18 March 2009

Would They Have a Harder Time With Me If I Cried or Screamed? It's Not Their Choice

For the last two days, I have been a hermit when I've been on the campus. At least, I've been as much of a hermit as one can be while teaching classes.

I try not to talk to anyone unless I absolutely must. Being there, and not being in the classroom, is just about unbearable right now. But, even in the classroom I'm having a hard time keeping my anger and sadness in check. I haven't lashed out at anybody, and I certainly don't want to do that to my students.

Would that really be worse than if they saw me cry? Yesterday, when I arrived on campus, I went to my office and shut the door. For about an hour hot tears rolled down my cheeks. As self-indulgent as this may sound, I didn't want them to end: The crying was the first useful, necessary and even constructive thing I've done this semester for myself. I didn't care whether someone saw or heard me: I'm tired of that mentality that says your feelings must fit into certain time frames, physical spaces and other constraints. However, I didn't open the door because, but only because I didn't have the emotional energy to get myself out of the chair and to the door.

I wouldn't say I felt better after crying. In fact, the headache I'd had only worsened. But at least it was, in some other way, purgative if not restorative. I'm still feeling just as sick, emotionally and physically, as I did yesterday. But at least I know I'm dealing with the truth and I don't give a fuck about anything else. Really, there isn't time for anything else; there never is.

If what I'm feeling hasn't affected my teaching, it's blocking my work in the class I'm taking. We had a paper due on Tuesday. I thought it was postponed because the other assignments were pushed back a week. But the other students, except one, handed in their first paper. The prof said I could hand in my paper this coming Tuesday. I said I would, but I haven't even started it yet. And I'm feeling no compulsion to do it, or any of the other work in that class. After all, what incentive do I have to finish the work? If I did, I could still be looking for a job this fall. And, really, what do I need with theoretical work? I have no mind for theory even when I'm at my best. So what's to say I can do six or eight more years of the same?
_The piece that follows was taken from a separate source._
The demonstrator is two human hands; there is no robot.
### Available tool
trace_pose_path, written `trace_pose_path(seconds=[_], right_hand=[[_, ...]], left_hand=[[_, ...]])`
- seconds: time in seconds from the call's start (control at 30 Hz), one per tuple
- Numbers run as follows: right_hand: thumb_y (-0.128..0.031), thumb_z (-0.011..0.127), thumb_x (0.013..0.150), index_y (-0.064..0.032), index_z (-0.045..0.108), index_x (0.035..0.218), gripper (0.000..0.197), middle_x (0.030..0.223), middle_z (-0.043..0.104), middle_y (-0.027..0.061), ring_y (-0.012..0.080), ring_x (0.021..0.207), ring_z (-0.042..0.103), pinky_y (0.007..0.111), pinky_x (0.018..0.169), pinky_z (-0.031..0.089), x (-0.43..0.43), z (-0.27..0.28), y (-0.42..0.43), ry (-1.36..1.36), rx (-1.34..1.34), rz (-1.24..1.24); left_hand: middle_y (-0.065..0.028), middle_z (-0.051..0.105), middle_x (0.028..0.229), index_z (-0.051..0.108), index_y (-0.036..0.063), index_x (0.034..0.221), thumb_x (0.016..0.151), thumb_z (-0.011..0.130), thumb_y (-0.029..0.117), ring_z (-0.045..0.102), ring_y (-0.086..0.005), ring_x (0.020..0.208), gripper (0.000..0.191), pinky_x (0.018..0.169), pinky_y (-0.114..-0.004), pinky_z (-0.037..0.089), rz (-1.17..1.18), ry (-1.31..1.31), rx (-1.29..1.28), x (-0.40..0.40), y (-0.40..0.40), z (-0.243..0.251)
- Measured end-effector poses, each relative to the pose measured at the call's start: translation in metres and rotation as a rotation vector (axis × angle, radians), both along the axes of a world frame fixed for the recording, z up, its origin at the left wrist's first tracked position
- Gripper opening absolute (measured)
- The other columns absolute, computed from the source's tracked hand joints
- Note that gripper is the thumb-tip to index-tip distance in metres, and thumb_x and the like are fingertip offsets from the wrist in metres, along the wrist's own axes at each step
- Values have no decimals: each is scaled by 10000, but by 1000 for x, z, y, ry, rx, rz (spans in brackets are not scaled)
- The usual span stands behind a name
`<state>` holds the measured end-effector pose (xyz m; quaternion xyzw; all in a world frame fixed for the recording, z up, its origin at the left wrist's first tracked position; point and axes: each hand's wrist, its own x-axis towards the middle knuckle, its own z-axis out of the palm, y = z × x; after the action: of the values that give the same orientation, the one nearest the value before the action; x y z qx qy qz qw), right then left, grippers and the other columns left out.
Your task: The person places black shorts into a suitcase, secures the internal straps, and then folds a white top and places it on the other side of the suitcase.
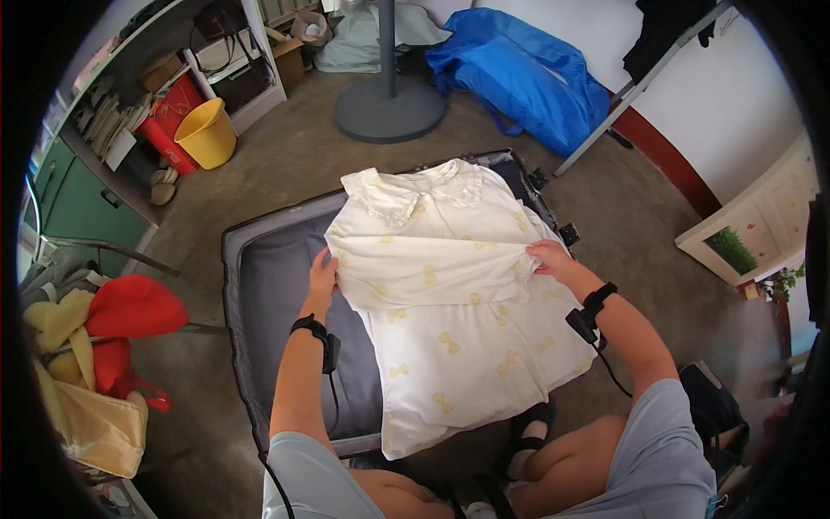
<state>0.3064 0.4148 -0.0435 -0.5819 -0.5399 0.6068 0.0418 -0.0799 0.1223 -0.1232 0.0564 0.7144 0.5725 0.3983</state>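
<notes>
A white pajama top with yellow bow prints and a ruffled collar (pixel 447 344) lies spread over the right part of an open suitcase with a grey lining (pixel 285 324). A sleeve is folded across its chest. My left hand (pixel 323 272) is at the garment's left edge, fingers against the cloth; part of its grip is hidden. At the other side my right hand (pixel 550 257) pinches the cuff end of the sleeve. The garment's lower hem hangs over the suitcase's near edge, above my feet.
Beyond the suitcase stand a round grey pole base (pixel 389 110) and a large blue bag (pixel 519 71). A yellow bin (pixel 207 135) is by the shelves at upper left. Clothes with a red cap (pixel 136 306) lie at left. A black bag (pixel 713 409) sits at lower right.
</notes>
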Motion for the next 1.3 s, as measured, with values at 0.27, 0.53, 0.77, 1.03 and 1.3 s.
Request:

I shouldn't have let people egg me on into taking the course when I really wanted to take Mandarin or Arabic. At least languages are useul sometimes, and for me, they are more real than all of that theoretical bullshit. And I could have had the pleasure of actually knowing whatever I learned in the language. But queer theory, or any of the other liteary theories, aren't in any way useful. And they're not all that interesting.

Well, at least I'm almost entirely certain that not only will I not be back at the college next year, I won't be pursuing a PhD. That's a relief, really, for all it means.